From UPSC perspective, the following things are important :
Prelims level : 5G technology
Mains level : Delay in roll-out of 5g
The Telecom Regulatory Authority of India (TRAI) has asked for views on band plan, block size, and conditions for auction of spectrum in 5G bands, which includes Millimetre (mm) Wave band of 24.25-28.5 GHz.
What is 5G technology?
- 5G or fifth generation is the latest upgrade in the long-term evolution (LTE) mobile broadband networks.
- It’s a unified platform that is much more capable than previous mobile services with more capacity, lower latency, faster data delivery rate and better utilisation of spectrum.
5G mainly works in 3 bands, namely low, mid and high-frequency spectrum — all of which have their own uses as well as limitations.
(1) Low band spectrum
- It has a great promise in terms of coverage and speed of internet and data exchange but the maximum speed is limited to 100 Mbps (Megabits per second).
- So Telcos can use and install it for commercial cell phone users who may not have specific demands for very high speed internet, the low band spectrum may not be optimal for specialized needs of the industry.
(2) Mid-band spectrum
- It offers higher speeds compared to the low band, but has limitations in terms of coverage area and penetration of signals.
- This band may be used by industries and specialized factory units for building captive networks that can be moulded into the needs of that particular industry.
(3) High-band spectrum
- It offers the highest speed of all the three bands, but has extremely limited coverage and signal penetration strength.
- Internet speeds in the high-band spectrum of 5G has been tested to be as high as 20 Gbps (giga bits per second), while, in most cases, the maximum internet data speed in 4G has been recorded at 1 Gbps.
What is Millimetre (mm) Wave Band?
- Millimetre Wave band or mmWave is a particular segment of radio frequency spectrum that range between 24 GHz and 100 GHz.
- This spectrum, as the name suggests, has a short wavelength, and is apt to deliver greater speeds and lower latencies.
- This in turn makes data transfer efficient and seamless as the current available networks work optimally only on lower frequency bandwidths.
Significance of this mm band
- 5G services can be deployed using lower frequency bands.
- They can cover greater distances and are proven to work efficiently even in urban environments, which are prone to interference.
- But, when it comes to data speeds, these bands fail to hit peak potential needed for a true 5G experience.
- So, mmWave is that quintessential piece in the 5G jigsaw puzzle for mobile service providers.
Concerns with inclusion of mm-band
- The mm bands have been preserved for satellite-based broadband services as per the decision taken by the International Telecommunication Union (ITU).
- Providing excess spectrum could pose a downside risk of the bands going unsold, or even worse, underutilised by terrestrial players at the expense of satellite-based service providers.
- Offering excessive spectrum will result in Indian citizens being denied the benefits of high-demand, advanced satellite broadband services.
- In addition to this, it will result in a massive loss to the Indian economy of up to $184.6 billion by 2030, along with the loss of foreign direct investment (FDI) and employment generation benefits.
How could this disrupt the satellite communication industry?
- Internet has largely been provided to users via fibre-optic based broadband connectivity or mobile network.
- Of late, another class of Internet vendors is showing up.
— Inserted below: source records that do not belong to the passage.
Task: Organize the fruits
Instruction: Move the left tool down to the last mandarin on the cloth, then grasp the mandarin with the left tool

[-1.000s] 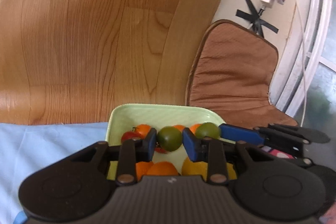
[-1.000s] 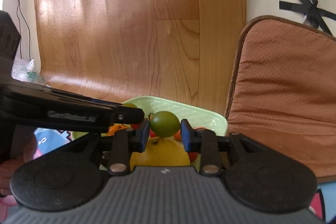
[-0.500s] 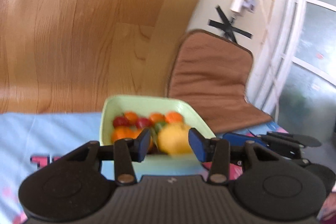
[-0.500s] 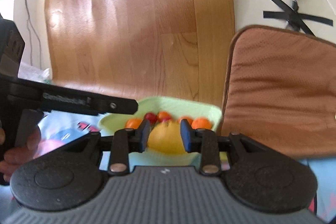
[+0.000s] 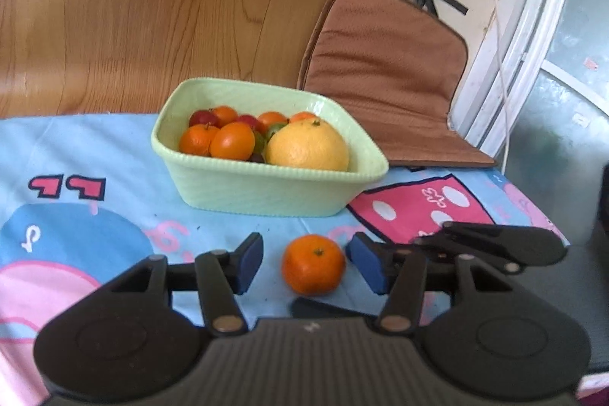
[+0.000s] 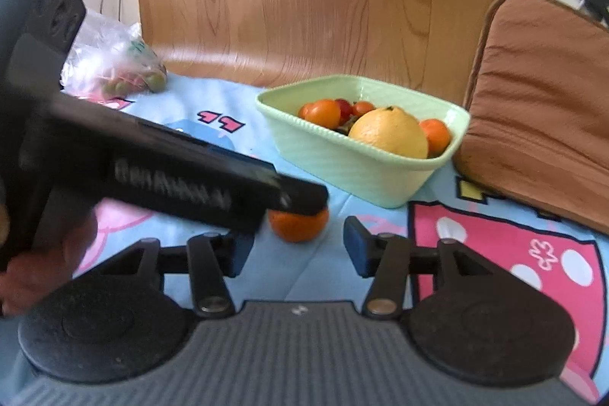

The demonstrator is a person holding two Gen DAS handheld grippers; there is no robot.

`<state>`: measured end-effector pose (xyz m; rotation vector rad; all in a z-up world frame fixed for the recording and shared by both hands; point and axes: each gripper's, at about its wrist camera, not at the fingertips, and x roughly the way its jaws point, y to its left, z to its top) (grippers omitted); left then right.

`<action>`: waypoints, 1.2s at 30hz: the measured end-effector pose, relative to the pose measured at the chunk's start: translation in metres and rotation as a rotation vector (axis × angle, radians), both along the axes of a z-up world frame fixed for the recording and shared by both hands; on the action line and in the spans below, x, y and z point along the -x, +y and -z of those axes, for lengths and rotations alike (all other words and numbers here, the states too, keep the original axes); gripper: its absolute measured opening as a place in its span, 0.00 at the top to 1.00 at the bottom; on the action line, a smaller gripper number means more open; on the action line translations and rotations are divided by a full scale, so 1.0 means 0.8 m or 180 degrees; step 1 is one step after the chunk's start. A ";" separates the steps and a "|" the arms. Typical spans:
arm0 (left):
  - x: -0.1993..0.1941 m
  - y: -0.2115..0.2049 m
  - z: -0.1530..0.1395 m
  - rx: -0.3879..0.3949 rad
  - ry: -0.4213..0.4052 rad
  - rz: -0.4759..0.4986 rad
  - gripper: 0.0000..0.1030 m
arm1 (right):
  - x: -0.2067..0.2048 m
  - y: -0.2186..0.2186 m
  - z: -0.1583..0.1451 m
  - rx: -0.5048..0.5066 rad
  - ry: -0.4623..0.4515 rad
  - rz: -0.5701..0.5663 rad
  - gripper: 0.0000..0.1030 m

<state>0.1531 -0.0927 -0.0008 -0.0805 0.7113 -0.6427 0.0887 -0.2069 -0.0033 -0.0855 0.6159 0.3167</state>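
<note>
A pale green bowl stands on the cartoon tablecloth, holding several oranges, red fruits, a green one and a big yellow citrus. Nearer to me, one mandarin lies loose on the cloth. My left gripper straddles it with the jaws opening, and its blue pads stay clear of the peel on both sides. In the right wrist view the bowl sits ahead, and the mandarin is half hidden under the left gripper's finger. My right gripper is just behind it, jaws opening with nothing between them.
A brown cushion leans on the wall right behind the bowl. A plastic bag with small green fruit lies at the cloth's far left. A wooden panel backs the table. A hand holds the left gripper's body.
A second ago each gripper held a green fruit over the bowl. Both have since pulled back with wider, empty jaws, and a mandarin on the cloth now lies between the left fingers.
</note>
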 end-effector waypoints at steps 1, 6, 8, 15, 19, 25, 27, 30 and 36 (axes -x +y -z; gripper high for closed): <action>-0.002 -0.002 0.002 -0.0014 0.0024 -0.0012 0.53 | -0.006 0.001 0.006 0.0007 0.0058 0.0008 0.47; 0.013 -0.002 0.001 0.0009 0.0053 0.0051 0.64 | 0.002 0.003 0.005 -0.0065 0.0055 0.0101 0.60; 0.028 -0.003 -0.001 0.0005 0.0058 0.0079 0.64 | 0.019 0.001 0.004 -0.0088 0.0038 0.0132 0.61; 0.094 -0.003 -0.003 -0.0019 0.0058 0.0134 0.64 | 0.077 0.000 0.003 -0.0085 -0.0023 0.0151 0.60; 0.119 0.002 -0.004 0.0025 0.0077 0.0125 0.64 | 0.106 0.005 0.004 -0.0060 -0.0074 0.0154 0.60; 0.134 0.004 -0.005 0.0000 0.0026 0.0070 0.63 | 0.117 0.008 0.006 -0.0097 -0.0083 0.0153 0.59; 0.135 0.007 -0.007 -0.0006 -0.0015 0.0026 0.62 | 0.118 0.009 0.006 -0.0105 -0.0080 0.0155 0.58; 0.136 0.011 -0.011 -0.0036 -0.0092 -0.0054 0.59 | 0.121 0.007 0.007 -0.0165 -0.0069 0.0144 0.51; 0.136 0.019 -0.015 -0.0119 -0.0287 -0.0226 0.53 | 0.121 -0.001 0.008 -0.0333 -0.0046 0.0127 0.46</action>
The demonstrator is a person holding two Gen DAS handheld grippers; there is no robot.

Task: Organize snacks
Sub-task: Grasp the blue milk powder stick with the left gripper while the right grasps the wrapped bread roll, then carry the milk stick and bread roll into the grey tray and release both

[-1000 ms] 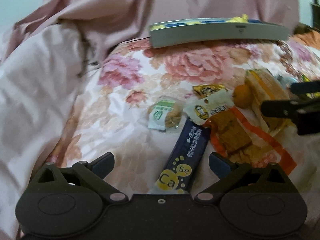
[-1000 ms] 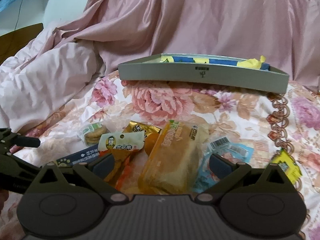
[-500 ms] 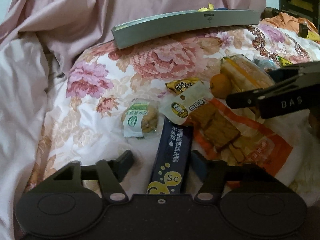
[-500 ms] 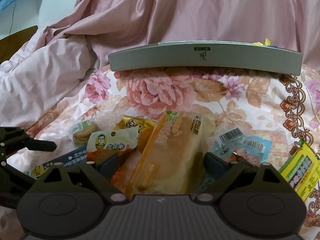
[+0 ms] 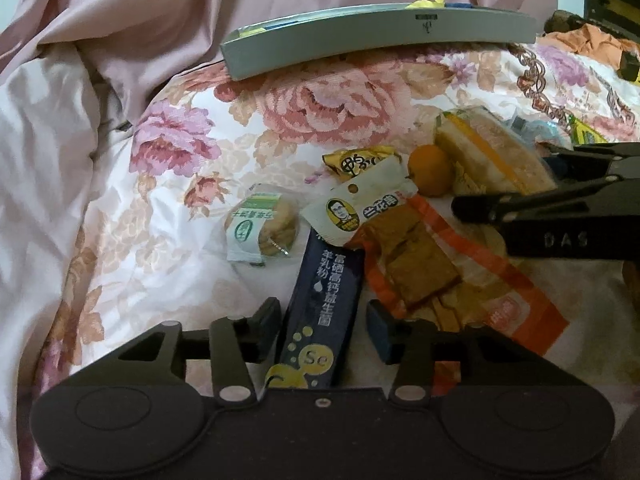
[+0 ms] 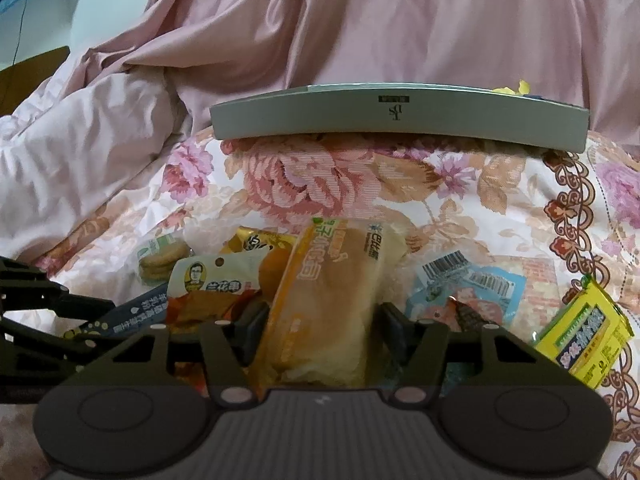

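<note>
Snacks lie on a floral bedspread. In the left wrist view my left gripper [image 5: 322,330] has its fingers close on both sides of a dark blue sachet box [image 5: 322,308]; the left finger touches it and a small gap shows at the right one. In the right wrist view my right gripper [image 6: 320,332] is shut on a bread bun pack [image 6: 332,300], squeezing its sides. That pack also shows in the left wrist view [image 5: 488,156]. A grey tray [image 6: 400,122] with yellow and blue items stands at the back.
Between the grippers lie a tofu snack pack [image 5: 416,256], a biscuit pack [image 5: 260,228], a small orange [image 5: 430,166] and a gold wrapper [image 5: 360,162]. A light blue pack [image 6: 468,292] and a yellow pack [image 6: 584,336] lie at the right. Pink quilt rises at the left and back.
Both grippers moved down and forward over their snacks and narrowed. The left fingers came in around the blue box, and the right fingers closed onto the bun pack.
</note>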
These are satellite-based communication service providers.
- For example, SpaceX’s Starlink and Bharti Airtel’s OneWeb are some of the players in this market.
- This segment uses Low-Earth Orbit (LEO) satellites to provide broadband to both urban and rural users. Their service could also be used for weather predictions.
- The mm band had been the subject of controversy due to out-of-band emissions into the passive satellite band used for weather satellites at 23.6-24 GHz.
- The allocation of mmWave band is critical to the satellite communication industry, which needs a stronger regulatory support to ensure that 5G operations don’t interfere with their existing operations.
- The industry body pointed to Europe’s “5G Roadmap”, which is built on the ITU’s decision to hold these bands for satellite-based broadband services.